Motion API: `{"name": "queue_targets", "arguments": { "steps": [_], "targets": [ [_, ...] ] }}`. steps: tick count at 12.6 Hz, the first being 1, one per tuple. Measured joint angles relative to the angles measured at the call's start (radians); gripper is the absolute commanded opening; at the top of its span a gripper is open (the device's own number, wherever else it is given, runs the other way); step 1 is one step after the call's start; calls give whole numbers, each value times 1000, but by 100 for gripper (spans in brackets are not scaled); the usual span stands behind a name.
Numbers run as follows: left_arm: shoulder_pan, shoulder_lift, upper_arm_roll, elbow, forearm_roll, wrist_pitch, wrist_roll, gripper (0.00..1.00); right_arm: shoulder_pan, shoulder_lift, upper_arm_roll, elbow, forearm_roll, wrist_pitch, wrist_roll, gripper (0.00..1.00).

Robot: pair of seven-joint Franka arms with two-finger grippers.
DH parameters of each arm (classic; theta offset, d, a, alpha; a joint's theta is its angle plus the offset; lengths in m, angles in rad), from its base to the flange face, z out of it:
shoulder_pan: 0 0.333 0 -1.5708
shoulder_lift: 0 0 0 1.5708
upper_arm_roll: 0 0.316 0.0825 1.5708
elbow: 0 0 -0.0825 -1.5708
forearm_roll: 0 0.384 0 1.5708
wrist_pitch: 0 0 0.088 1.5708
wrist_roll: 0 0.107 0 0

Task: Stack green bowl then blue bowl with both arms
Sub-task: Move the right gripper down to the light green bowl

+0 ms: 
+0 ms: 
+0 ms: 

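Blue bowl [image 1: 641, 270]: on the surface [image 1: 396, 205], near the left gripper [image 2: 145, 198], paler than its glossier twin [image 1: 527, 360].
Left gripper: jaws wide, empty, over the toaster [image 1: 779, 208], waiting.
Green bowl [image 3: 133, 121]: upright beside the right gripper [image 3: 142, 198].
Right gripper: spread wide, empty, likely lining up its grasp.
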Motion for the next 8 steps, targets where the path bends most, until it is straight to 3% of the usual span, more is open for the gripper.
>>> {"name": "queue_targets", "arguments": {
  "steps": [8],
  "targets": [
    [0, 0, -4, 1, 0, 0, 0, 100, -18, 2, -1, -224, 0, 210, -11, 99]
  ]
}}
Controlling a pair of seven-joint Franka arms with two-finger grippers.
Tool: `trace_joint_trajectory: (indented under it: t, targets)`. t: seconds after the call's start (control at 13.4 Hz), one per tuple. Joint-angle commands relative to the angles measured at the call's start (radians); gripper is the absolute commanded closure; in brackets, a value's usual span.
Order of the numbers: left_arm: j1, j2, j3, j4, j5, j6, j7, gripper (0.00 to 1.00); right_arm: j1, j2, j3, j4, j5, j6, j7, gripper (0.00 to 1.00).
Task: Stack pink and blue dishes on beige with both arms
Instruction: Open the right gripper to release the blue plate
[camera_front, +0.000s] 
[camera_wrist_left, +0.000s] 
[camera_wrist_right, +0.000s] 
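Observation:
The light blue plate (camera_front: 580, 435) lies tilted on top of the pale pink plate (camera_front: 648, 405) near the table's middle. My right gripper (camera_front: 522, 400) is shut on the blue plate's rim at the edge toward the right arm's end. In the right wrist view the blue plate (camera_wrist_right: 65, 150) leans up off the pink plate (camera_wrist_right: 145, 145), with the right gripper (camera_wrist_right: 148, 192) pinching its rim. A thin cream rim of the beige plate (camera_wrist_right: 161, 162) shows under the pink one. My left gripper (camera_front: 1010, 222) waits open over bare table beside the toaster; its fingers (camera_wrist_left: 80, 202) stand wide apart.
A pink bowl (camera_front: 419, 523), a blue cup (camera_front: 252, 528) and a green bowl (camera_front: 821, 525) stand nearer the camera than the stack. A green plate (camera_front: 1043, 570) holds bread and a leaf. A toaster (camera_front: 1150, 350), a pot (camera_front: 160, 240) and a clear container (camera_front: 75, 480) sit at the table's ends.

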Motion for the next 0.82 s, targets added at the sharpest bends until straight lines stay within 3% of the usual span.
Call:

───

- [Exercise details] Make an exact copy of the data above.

- [Answer to this problem]
Motion API: `{"name": "queue_targets", "arguments": { "steps": [_], "targets": [ [_, ...] ] }}`. steps: tick count at 12.6 Hz, the first being 1, one per tuple. Measured joint angles relative to the angles measured at the call's start (radians); gripper is the absolute commanded opening; at the top of its span a gripper is open (the device's own number, wherever else it is given, runs the other way); step 1 is one step after the call's start; calls give whole numbers, each value times 1000, but by 100 for gripper (spans in brackets are not scaled); the usual span stands behind a name.
Numbers run as follows: left_arm: shoulder_pan, shoulder_lift, upper_arm_roll, elbow, forearm_roll, wrist_pitch, wrist_roll, gripper (0.00..1.00); right_arm: shoulder_pan, shoulder_lift, upper_arm_roll, elbow, forearm_roll, wrist_pitch, wrist_roll, gripper (0.00..1.00).

Robot: pair of seven-joint Franka arms with two-finger grippers.
DH parameters of each arm (classic; theta offset, d, a, alpha; a joint's theta is its angle plus the offset; lengths in m, angles in rad), from its base to the flange face, z out of it:
shoulder_pan: 0 0.333 0 -1.5708
shoulder_lift: 0 0 0 1.5708
upper_arm_roll: 0 0.316 0.0825 1.5708
elbow: 0 0 -0.0825 -1.5708
forearm_roll: 0 0.384 0 1.5708
wrist_pitch: 0 0 0.088 1.5708
wrist_roll: 0 0.107 0 0

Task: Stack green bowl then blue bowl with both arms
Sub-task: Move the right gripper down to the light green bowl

+0 ms: 
+0 ms: 
+0 ms: 

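Blue bowl [image 1: 641, 270]: on the surface [image 1: 396, 205], near the left gripper [image 2: 145, 198], paler than its glossier twin [image 1: 527, 360].
Left gripper: jaws wide, empty, over the toaster [image 1: 779, 208], waiting.
Green bowl [image 3: 133, 121]: upright beside the right gripper [image 3: 142, 198].
Right gripper: spread wide, empty, likely lining up its grasp.
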Motion for the next 8 steps, targets where the path bends most, until it is straight to 3% of the usual span, more is open for the gripper.
>>> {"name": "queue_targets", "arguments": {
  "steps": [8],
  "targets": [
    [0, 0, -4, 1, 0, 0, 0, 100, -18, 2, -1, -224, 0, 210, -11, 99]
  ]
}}
Controlling a pair of seven-joint Franka arms with two-finger grippers.
Tool: `trace_joint_trajectory: (indented under it: t, targets)`. t: seconds after the call's start (control at 13.4 Hz), one per tuple. Joint-angle commands relative to the angles measured at the call's start (radians); gripper is the absolute commanded closure; in brackets, a value's usual span.
Order of the numbers: left_arm: j1, j2, j3, j4, j5, j6, j7, gripper (0.00 to 1.00); right_arm: j1, j2, j3, j4, j5, j6, j7, gripper (0.00 to 1.00).
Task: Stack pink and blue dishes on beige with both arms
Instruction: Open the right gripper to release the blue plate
[camera_front, +0.000s] 
[camera_wrist_left, +0.000s] 
[camera_wrist_right, +0.000s] 
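Observation:
The light blue plate (camera_front: 580, 435) lies tilted on top of the pale pink plate (camera_front: 648, 405) near the table's middle. My right gripper (camera_front: 522, 400) is shut on the blue plate's rim at the edge toward the right arm's end. In the right wrist view the blue plate (camera_wrist_right: 65, 150) leans up off the pink plate (camera_wrist_right: 145, 145), with the right gripper (camera_wrist_right: 148, 192) pinching its rim. A thin cream rim of the beige plate (camera_wrist_right: 161, 162) shows under the pink one. My left gripper (camera_front: 1010, 222) waits open over bare table beside the toaster; its fingers (camera_wrist_left: 80, 202) stand wide apart.
A pink bowl (camera_front: 419, 523), a blue cup (camera_front: 252, 528) and a green bowl (camera_front: 821, 525) stand nearer the camera than the stack. A green plate (camera_front: 1043, 570) holds bread and a leaf. A toaster (camera_front: 1150, 350), a pot (camera_front: 160, 240) and a clear container (camera_front: 75, 480) sit at the table's ends.
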
Motion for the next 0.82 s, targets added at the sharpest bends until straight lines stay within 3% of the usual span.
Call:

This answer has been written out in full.